Belajar dari Mama Thea Kusumo

hernaaaa
Mau bukunya Mama Thea?

Aku kaget sekali baca inbox teman S1 dulu, Eko Setyo Yudi.  Langsung saja kujawab:  mau mau mau
Alamat pengirimannya kemana? tanya Eko kemudian.
Segera saja kutulis alamat lengkap rumahku.

Tidak lama berselang buku berjudul Jalan yang Telah Kulalui -Memoar Dra. Thea Susetia Kusumo itu berada di tanganku. Di dalamnya tercantum tulisan dan tanda tangan penulisnya. Buku itu yang membawa langkahku menuju ke Mama.

Ringan kaki ini melangkah karena rindu berbuncah.  Aku dan suami—yang kebetulan juga mantan mahasiswa beliau ingin bersilaturrahmi setelah sekian lama tak bersua. Maka diantara padatnya pekerjaan kuluangkan sekedar 1-2 jam  menemui beliau.

Mantan dosen bahasa Inggris UNESA (dulu IKIP Surabaya) yang sangat energik itu di usia senjanya justru produktif. Mama Thea, begitu sekarang kami—para mantan mahasiswanya—memanggil beliau.  Istri  alm. Gatut Kusumo, sutradara dan penulis skenario film "SURABAYA'45 (1990) tampak sehat meski sudah mencapai usia 79 tahun.

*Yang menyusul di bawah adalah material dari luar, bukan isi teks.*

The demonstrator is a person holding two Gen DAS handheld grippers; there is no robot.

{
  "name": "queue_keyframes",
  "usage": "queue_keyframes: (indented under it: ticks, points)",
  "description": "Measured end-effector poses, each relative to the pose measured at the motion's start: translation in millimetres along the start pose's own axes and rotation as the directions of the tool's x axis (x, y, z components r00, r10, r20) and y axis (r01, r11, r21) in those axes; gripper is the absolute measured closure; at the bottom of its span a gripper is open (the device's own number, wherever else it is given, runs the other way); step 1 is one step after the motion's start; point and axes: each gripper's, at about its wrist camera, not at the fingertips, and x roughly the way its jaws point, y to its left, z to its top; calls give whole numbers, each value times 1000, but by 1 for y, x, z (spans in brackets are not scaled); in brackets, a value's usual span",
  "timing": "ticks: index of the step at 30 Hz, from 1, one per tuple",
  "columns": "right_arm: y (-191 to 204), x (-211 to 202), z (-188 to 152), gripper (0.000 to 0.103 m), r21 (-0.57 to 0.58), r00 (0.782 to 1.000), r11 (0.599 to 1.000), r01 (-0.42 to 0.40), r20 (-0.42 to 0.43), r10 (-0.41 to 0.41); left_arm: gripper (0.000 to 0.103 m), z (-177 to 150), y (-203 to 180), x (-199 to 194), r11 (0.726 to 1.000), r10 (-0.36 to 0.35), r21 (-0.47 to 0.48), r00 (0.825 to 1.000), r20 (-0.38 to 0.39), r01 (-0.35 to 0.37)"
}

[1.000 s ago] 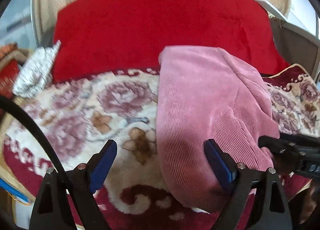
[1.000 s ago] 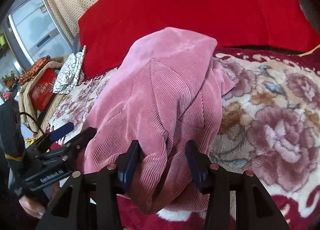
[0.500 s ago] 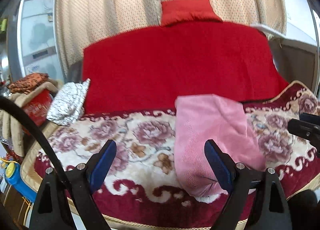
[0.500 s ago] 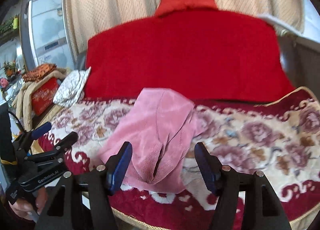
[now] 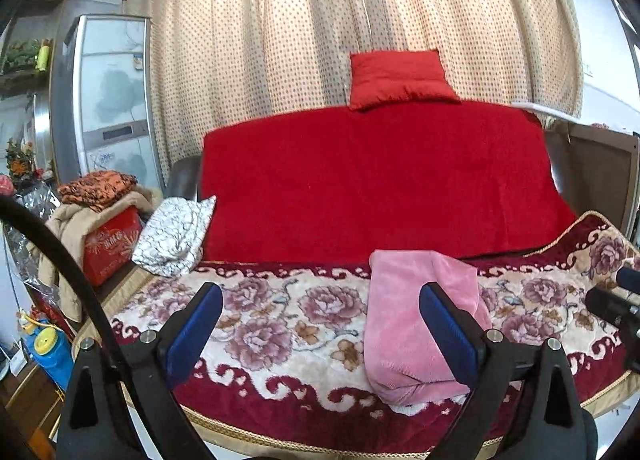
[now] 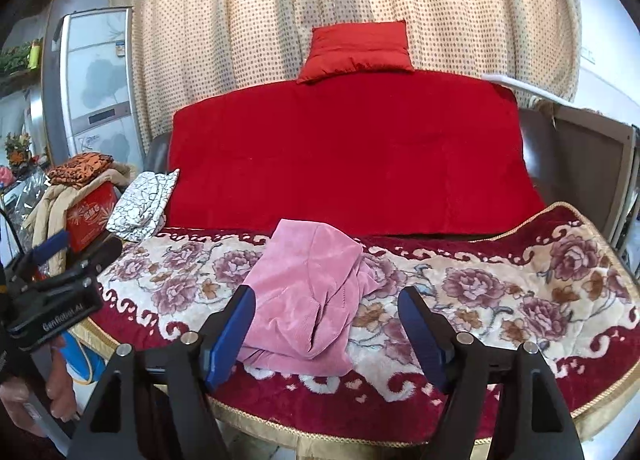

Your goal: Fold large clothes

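Garment [image 5: 416, 324], pink corduroy, folded: lies on floral blanket [image 5: 280, 312] near its front edge, before red backrest [image 5: 376, 179]. Left gripper [image 5: 320, 332] and right gripper [image 6: 326, 336]: jaws apart, empty, clear of cloth.

Brightness: both views are well lit, with even daylight and strong colour.
Light source: it comes through the dotted curtain [image 5: 400, 19] behind the sofa, which glows pale.
Glare: the wall at the right edge is washed out to white.
Shadows: soft and faint; a thin dark line under the red cover [image 6: 344, 155].
Sharpness: the centre is crisp; the corduroy ribs of the pink garment [image 6: 304, 300] show clearly.
Distortion: strong fisheye bending, black corners, and the fridge [image 5: 108, 99] leans inward.
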Motion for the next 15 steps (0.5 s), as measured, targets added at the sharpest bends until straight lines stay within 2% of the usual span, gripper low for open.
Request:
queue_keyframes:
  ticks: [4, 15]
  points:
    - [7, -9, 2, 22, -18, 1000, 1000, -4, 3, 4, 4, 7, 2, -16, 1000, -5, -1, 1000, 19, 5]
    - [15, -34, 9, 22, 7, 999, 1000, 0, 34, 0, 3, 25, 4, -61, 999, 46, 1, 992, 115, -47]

Rambut putih cepaknya membuat penampilan Mama tampak segar.

Mama Thea tampak sangat bahagia dan menceritakan proses penulisan buku memoarnya yang ternyata hanya digarap dalam 4 bulan. Pada saat itu mama sedang sakit dan tidak bisa kemana-mana. Nah, daripada bengong maka Mama memutuskan untuk menulis memoar itu. Selain itu, Mama ingin memberikan peninggalan bersejarah setidak-tidaknya pada anak cucunya berupa tulisan.

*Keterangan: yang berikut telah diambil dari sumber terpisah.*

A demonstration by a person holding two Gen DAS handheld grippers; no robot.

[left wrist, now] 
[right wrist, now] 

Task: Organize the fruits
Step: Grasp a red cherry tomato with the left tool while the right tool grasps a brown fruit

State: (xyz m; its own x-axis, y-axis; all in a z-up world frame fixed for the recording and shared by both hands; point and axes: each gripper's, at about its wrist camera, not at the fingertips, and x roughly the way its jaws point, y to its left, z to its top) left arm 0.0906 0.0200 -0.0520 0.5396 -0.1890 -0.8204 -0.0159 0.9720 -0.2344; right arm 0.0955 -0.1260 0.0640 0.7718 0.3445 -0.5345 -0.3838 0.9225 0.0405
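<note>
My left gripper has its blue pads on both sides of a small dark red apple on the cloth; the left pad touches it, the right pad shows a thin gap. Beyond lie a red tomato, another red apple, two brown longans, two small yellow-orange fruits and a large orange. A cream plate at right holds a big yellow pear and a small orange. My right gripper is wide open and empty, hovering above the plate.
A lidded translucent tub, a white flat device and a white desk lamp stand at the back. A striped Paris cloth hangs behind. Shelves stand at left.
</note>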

Dan kami para mantan mahasiswanya ini turut kebagian. Asyik menikmati buku Mama karena latar belakang 4 jaman, jaman pendudukan Belanda, Jepang, Indonesia sebelum reformasi, dan masa reformasi. (untuk reviewnya menyusul ya)

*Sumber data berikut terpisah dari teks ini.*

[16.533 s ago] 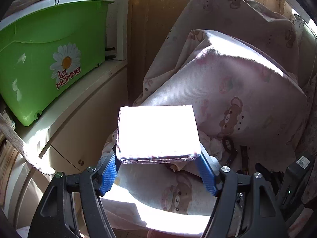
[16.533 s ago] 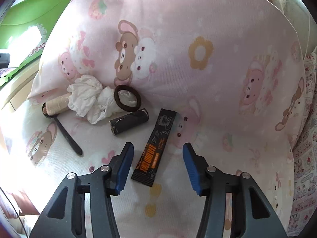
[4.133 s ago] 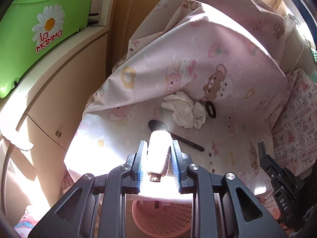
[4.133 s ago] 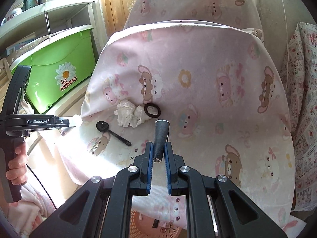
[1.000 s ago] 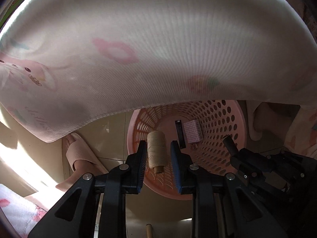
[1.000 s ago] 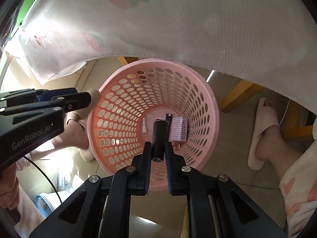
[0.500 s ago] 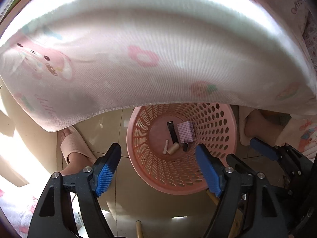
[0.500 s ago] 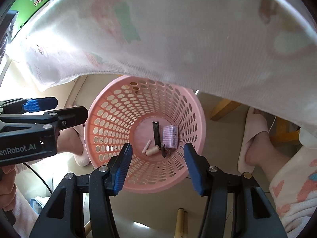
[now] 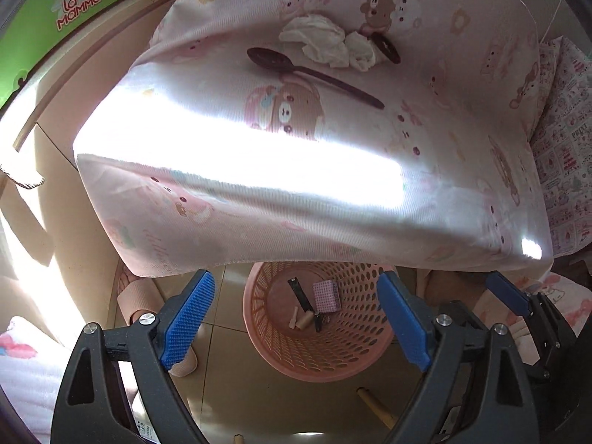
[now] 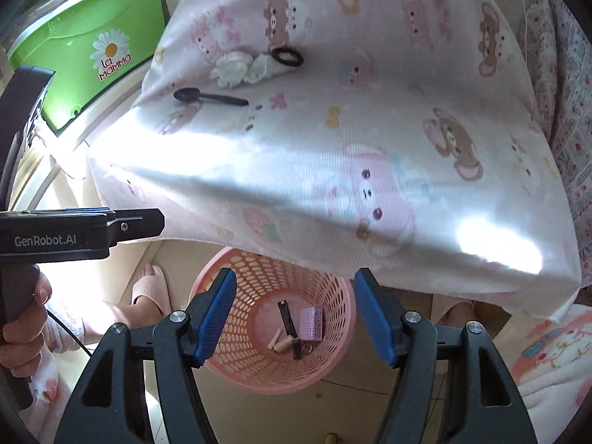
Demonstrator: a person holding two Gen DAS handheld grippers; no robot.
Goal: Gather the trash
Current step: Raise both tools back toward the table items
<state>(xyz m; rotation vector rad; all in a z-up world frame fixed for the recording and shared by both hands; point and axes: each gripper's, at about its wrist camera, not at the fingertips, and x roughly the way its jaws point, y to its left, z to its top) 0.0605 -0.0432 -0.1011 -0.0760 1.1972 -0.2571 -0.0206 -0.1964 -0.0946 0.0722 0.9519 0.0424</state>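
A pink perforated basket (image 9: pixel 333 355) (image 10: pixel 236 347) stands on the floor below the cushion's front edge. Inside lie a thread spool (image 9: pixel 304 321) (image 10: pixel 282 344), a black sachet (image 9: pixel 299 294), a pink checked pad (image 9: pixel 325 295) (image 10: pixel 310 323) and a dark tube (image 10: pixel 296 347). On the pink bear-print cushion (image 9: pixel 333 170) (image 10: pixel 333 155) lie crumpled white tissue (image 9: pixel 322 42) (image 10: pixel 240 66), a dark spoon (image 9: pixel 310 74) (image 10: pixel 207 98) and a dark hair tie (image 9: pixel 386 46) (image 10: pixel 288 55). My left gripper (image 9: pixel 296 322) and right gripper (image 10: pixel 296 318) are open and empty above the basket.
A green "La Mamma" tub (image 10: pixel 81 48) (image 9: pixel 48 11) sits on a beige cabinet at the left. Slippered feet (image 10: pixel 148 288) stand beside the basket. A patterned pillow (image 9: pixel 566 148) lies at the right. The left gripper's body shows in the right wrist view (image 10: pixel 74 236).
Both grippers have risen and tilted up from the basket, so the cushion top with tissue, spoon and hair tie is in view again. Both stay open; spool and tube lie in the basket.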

Mama Thea juga membuat novel berjudul Endang yang berlatar belakang tahun 1965. Novel ini dibagikan kepada teman-teman dekat Mama dan beberapa diantaranya mengganti dengan harga cetak. Mama sebenarnya tidak ingin menjual bukunya karena menurut Mama ini kenang-kenangan. Nah, ternyata kawan,  saat ini Mama sedang merampungkan buku ketiganya. Ketika kutanya tentang apa, Ma? Beliau menjawab tentang Laki-laki! Dan Mama bilang agak sulit menulisnya karena dia bukan laki-laki!

I have no idea.... hehehe

Pertemuan singkat dengan beliau menyuntikkan banyak hal. Rasa syukur atas usia yang diberikan Allah harus disikapi dengan positif-produktif. Mama mencontohkan dengan menulis. Menulis membuat otak kita bekerja sehingga tidak jumud. Kita bisa memberikan warisan kepada anak cucu kita.

Good Luck deh Mama Thea. Semoga Allah selalu memberikan rahmat dan hidayahNya pada Mama selalu.